CARD11

The protein encoded by this gene belongs to the membrane-associated guanylate kinase (MAGUK) family, a class of proteins that functions as molecular scaffolds for the assembly of multiprotein complexes at specialized regions of the plasma membrane. This protein is also a member of the CARD protein family, which is defined by carrying a characteristic caspase-associated recruitment domain (CARD). This protein has a domain structure similar to that of CARD14 protein. The CARD domains of both proteins have been shown to specifically interact with BCL10, a protein known to function as a positive regulator of cell apoptosis and NF-kappaB activation.

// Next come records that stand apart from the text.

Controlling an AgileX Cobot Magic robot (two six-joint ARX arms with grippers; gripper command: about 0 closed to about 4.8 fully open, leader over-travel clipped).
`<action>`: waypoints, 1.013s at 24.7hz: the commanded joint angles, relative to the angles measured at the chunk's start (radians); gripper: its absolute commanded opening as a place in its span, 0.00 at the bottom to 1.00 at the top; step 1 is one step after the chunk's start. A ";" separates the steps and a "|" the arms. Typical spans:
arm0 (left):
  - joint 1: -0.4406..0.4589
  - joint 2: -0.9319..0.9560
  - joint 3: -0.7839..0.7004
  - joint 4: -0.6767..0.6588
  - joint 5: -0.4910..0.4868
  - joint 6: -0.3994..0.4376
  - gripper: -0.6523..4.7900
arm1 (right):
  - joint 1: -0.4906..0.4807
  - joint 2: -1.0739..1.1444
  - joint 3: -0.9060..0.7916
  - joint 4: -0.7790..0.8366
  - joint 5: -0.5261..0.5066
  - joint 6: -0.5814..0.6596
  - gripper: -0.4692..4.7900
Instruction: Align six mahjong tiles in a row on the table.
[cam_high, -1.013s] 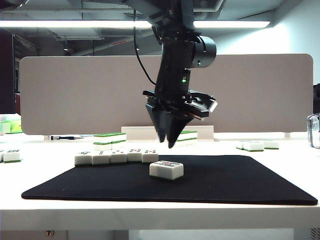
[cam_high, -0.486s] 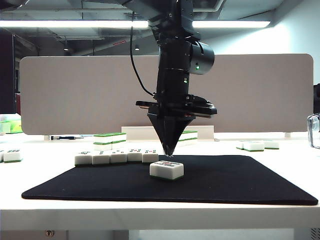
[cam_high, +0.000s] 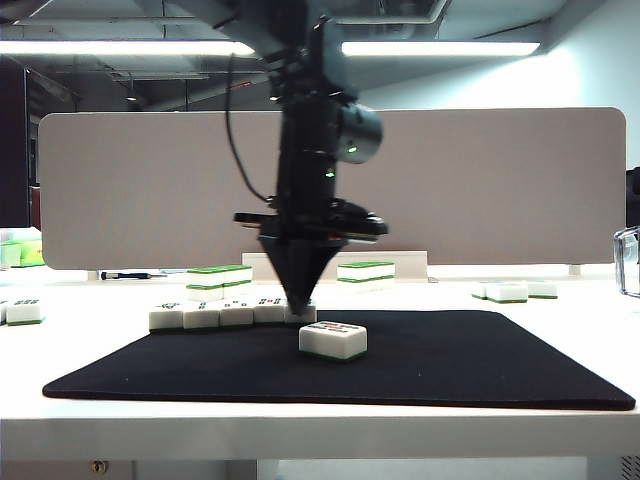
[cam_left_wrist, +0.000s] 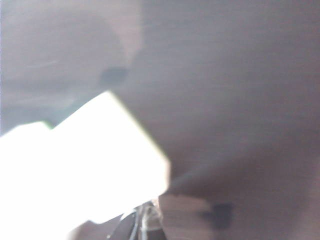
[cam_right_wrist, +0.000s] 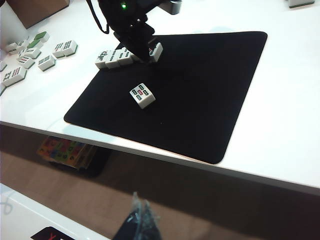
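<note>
Row: five mahjong tiles (cam_high: 233, 314) along the black mat's (cam_high: 480, 365) far edge.
Stray tile (cam_high: 333, 339): on the mat, near its front — sixth.
Left gripper (cam_high: 300, 302): pressed together, empty, at the row's right end.
Right gripper (cam_right_wrist: 137, 220): off the mat, cannot tell.
Next: nudge, then fetch the stray — judged.

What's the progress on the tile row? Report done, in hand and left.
Done: five tiles sit side by side at the mat's back edge. In hand: the left gripper, shut and holding nothing, points down at the row's right end, seemingly nudging the end tile. Left: the sixth tile lies alone on the mat, in front of the row. The right gripper hangs beyond the table's front edge.
</note>
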 joint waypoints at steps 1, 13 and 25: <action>0.003 -0.010 -0.013 -0.008 0.012 -0.003 0.14 | 0.001 -0.013 0.002 0.010 0.002 -0.003 0.09; -0.027 -0.001 -0.012 0.290 -0.006 0.107 0.14 | 0.001 -0.014 0.002 0.007 0.017 -0.002 0.09; 0.010 0.001 -0.012 0.257 -0.043 0.102 0.14 | 0.001 -0.014 0.002 0.010 0.018 -0.003 0.09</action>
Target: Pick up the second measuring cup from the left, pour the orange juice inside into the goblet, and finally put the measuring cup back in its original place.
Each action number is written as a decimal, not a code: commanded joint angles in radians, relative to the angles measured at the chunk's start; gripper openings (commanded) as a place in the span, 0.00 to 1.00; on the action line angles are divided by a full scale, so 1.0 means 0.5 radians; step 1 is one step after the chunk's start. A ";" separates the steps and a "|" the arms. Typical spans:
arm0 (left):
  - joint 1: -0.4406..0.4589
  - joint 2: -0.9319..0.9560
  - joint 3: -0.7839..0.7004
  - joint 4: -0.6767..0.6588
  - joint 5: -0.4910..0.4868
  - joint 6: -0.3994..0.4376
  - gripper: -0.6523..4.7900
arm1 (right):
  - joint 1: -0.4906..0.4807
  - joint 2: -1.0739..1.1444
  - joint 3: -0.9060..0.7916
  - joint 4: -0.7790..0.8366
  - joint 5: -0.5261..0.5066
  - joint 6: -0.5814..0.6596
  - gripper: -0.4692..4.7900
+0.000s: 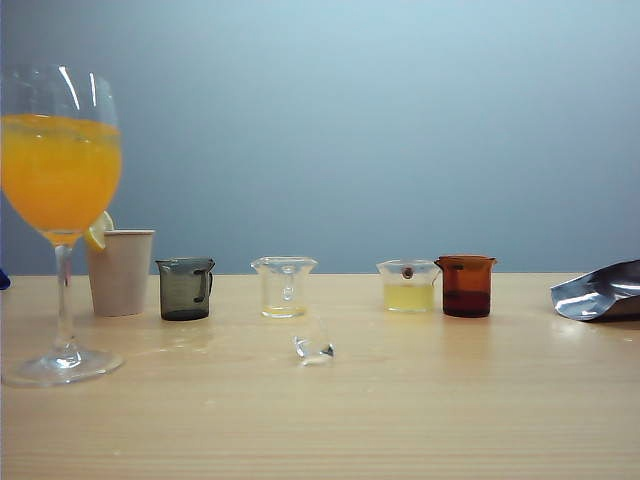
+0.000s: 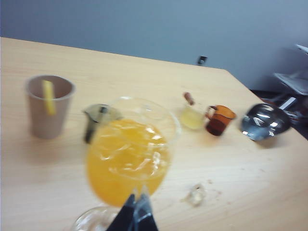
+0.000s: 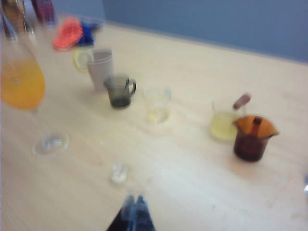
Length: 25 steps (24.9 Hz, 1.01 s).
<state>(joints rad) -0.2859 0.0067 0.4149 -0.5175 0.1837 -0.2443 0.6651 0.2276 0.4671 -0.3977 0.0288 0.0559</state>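
The second measuring cup (image 1: 285,288), small and clear, stands upright in the row of cups with only a pale trace at its bottom; the right wrist view shows it too (image 3: 157,103). The orange juice (image 1: 60,175) fills the bowl of the tall goblet (image 1: 64,290) at the far left. My left gripper (image 2: 137,199) is shut and empty, raised just in front of the goblet (image 2: 130,159), which hides the clear cup in that view. My right gripper (image 3: 134,199) is shut and empty, raised above the table well short of the cups. Neither gripper shows in the exterior view.
A beige paper cup (image 1: 121,272) with a lemon slice and a dark-grey cup (image 1: 186,288) stand left of the clear cup. To its right are a pale-yellow cup (image 1: 408,286) and an amber cup (image 1: 466,286). A silver pouch (image 1: 600,292) lies far right, a small clear lump (image 1: 314,348) in front.
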 commanded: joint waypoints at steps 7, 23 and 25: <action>-0.006 -0.010 -0.455 0.517 -0.069 0.002 0.11 | -0.004 -0.397 -0.358 0.083 0.050 0.151 0.08; -0.006 -0.010 -0.812 0.854 -0.206 -0.004 0.11 | -0.003 -0.425 -0.911 0.461 0.124 0.259 0.08; -0.006 -0.010 -0.812 0.770 -0.202 0.009 0.11 | -0.003 -0.433 -0.932 0.460 0.121 0.288 0.08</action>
<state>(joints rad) -0.2901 0.0013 0.0067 -0.0952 0.0769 -0.2440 0.6628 0.0162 0.0090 -0.1822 0.0868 0.1741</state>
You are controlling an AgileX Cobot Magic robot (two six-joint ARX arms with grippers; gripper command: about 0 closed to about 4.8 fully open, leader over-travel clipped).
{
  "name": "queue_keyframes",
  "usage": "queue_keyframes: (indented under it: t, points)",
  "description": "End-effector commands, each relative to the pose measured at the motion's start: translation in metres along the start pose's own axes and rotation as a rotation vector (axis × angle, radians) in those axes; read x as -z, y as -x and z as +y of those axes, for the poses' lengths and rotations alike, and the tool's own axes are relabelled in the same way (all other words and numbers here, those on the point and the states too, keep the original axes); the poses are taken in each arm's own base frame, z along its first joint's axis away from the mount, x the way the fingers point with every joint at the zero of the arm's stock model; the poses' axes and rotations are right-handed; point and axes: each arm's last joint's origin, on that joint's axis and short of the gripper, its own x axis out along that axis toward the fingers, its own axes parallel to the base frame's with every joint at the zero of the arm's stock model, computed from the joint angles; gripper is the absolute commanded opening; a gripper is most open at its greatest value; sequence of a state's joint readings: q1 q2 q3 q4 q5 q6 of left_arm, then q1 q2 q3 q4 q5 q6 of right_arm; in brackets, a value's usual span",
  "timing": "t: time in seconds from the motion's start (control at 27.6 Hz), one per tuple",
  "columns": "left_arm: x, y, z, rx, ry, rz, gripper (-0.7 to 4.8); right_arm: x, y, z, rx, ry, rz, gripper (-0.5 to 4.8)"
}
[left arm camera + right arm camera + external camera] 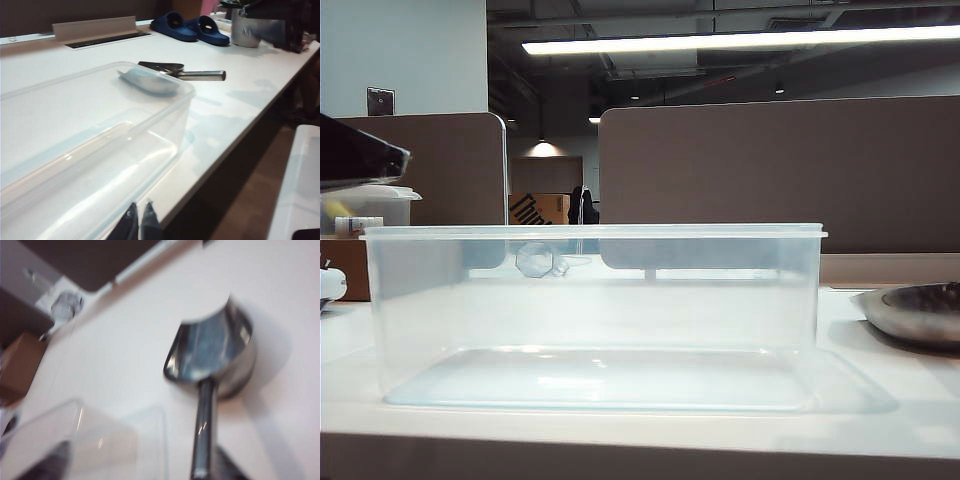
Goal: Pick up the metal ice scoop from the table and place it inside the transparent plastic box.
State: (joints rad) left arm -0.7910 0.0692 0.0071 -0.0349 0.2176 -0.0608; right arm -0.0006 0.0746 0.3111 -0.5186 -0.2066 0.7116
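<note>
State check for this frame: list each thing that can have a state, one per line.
transparent plastic box: upright on the table, no lid, empty.
metal ice scoop: lying on the table beside the box, trough up, not held.
left gripper: fingers together, shut, at the box's near end.
right gripper: above the scoop's handle, fingers apart, open; picture blurred.
blue slippers: side by side at the table's far edge.

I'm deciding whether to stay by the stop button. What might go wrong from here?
The metal ice scoop lies on the table beside the transparent plastic box, nearly as long as it, so it could catch the rim. Its round, shiny handle might slip in the right gripper. The left gripper, fingertips together, hovers at the box's near end, close to the drop path.
</note>
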Motion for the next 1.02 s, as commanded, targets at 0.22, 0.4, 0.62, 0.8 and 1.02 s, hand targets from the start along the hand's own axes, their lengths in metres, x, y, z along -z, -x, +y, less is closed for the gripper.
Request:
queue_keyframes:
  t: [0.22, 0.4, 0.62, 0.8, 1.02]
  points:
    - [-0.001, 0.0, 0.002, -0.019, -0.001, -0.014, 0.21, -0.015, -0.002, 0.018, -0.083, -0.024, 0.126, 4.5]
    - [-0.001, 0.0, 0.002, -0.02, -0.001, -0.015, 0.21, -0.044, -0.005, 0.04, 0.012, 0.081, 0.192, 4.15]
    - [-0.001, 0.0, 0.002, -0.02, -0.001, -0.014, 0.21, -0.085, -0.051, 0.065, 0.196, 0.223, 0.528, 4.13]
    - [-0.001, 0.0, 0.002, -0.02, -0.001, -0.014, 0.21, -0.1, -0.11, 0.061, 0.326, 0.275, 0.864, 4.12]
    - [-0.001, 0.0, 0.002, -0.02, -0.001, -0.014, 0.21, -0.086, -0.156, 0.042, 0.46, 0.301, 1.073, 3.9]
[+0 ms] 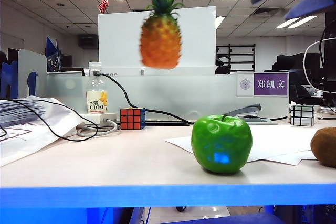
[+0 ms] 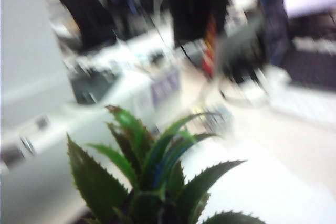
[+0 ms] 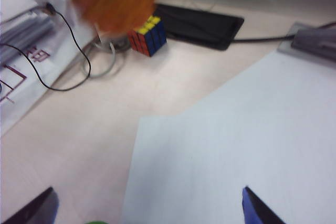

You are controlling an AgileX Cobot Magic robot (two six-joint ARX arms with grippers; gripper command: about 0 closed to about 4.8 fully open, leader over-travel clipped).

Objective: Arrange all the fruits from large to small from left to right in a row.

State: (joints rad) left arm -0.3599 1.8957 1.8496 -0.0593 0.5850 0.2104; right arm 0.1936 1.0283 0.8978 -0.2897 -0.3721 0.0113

When expressed in cells, this protein activated NF-kappaB and induced the phosphorylation of BCL10. [provided by RefSeq, Jul 2008]

Full Name

Caspase Recruitment Domain Family Member 11

Function

Adapter protein that plays a key role in adaptive immune response by transducing the activation of NF-kappa-B downstream of T-cell receptor (TCR) and B-cell receptor (BCR) engagement (PubMed:11278692, PubMed:11356195, PubMed:12356734).
Transduces signals downstream TCR or BCR activation via the formation of a multiprotein complex together with BCL10 and MALT1 that induces NF-kappa-B and MAP kinase p38 (MAPK11, MAPK12, MAPK13 and/or MAPK14) pathways (PubMed:11356195).
Upon activation in response to TCR or BCR triggering, CARD11 homooligomerizes to form a nucleating helical template that recruits BCL10 via CARD-CARD interaction, thereby promoting polymerization of BCL10 and subsequent recruitment of MALT1: this leads to I-kappa-B kinase (IKK) phosphorylation and degradation, and release of NF-kappa-B proteins for nuclear translocation (PubMed:24074955).
Its binding to DPP4 induces T-cell proliferation and NF-kappa-B activation in a T-cell receptor/CD3-dependent manner (PubMed:17287217).
Promotes linear ubiquitination of BCL10 by promoting the targeting of BCL10 to RNF31/HOIP (PubMed:27777308).
Stimulates the phosphorylation of BCL10 (PubMed:11356195).
Also activates the TORC1 signaling pathway (PubMed:28628108).

Biological Process

B cell differentiation Source: Ensembl
B cell proliferation Source: Ensembl
Fc-epsilon receptor signaling pathway Source: Reactome
Homeostasis of number of cells Source: Ensembl
I-kappaB kinase/NF-kappaB signaling Source: UniProtKB
Positive regulation of B cell proliferation Source: Ensembl
Positive regulation of I-kappaB kinase/NF-kappaB signaling Source: UniProtKB
Positive regulation of interleukin-2 production Source: UniProtKB
Positive regulation of NF-kappaB transcription factor activity Source: UniProtKB
Positive regulation of T cell proliferation Source: Ensembl
Positive regulation of T cell receptor signaling pathway Source: UniProtKB
Regulation of apoptotic process Source: InterPro
Regulation of B cell differentiation Source: Ensembl
Regulation of T cell differentiation Source: Ensembl
Stimulatory C-type lectin receptor signaling pathway Source: Reactome
T cell costimulation Source: UniProtKB
T cell receptor signaling pathway Source: Reactome
Thymic T cell selection Source: Ensembl
TORC1 signaling Source: UniProtKB

Cellular Location

Cytoplasm; Membrane raft. Colocalized with DPP4 in membrane rafts.

Involvement in disease

B-cell expansion with NFKB and T-cell anergy (BENTA): An autosomal dominant condition characterized by onset in infancy of splenomegaly and polyclonal expansion of B cells, resulting in peripheral lymphocytosis. Affected individuals also show mild immune dysfunction, including some defective antibody responses and T-cell anergy. There may be a predisposition to the development of B-cell malignancy.
Immunodeficiency 11 A (IMD11A): An autosomal recessive primary immunodeficiency characterized by normal numbers of T and B-lymphocytes, but defective intracellular signaling. There is a block in B-cell differentiation with increased numbers of transitional B-cells and hypogammaglobulinemia, as well as decreased numbers of regulatory T-cells and defects in T-cell function.
Immunodeficiency 11B with atopic dermatitis (IMD11B): An autosomal dominant disorder of immune dysfunction characterized by onset of moderate to severe atopic dermatitis in early childhood. Some patients may have recurrent infections and other variable immune abnormalities. Laboratory studies show defects in T-cell activation, increased IgE, and eosinophilia.

PTM

Phosphorylation at Ser-559, Ser-644 and Ser-652 by PRKCB and PRKCQ leads to a shift from an inactive to an active form that activates the NF-kappa-B signaling.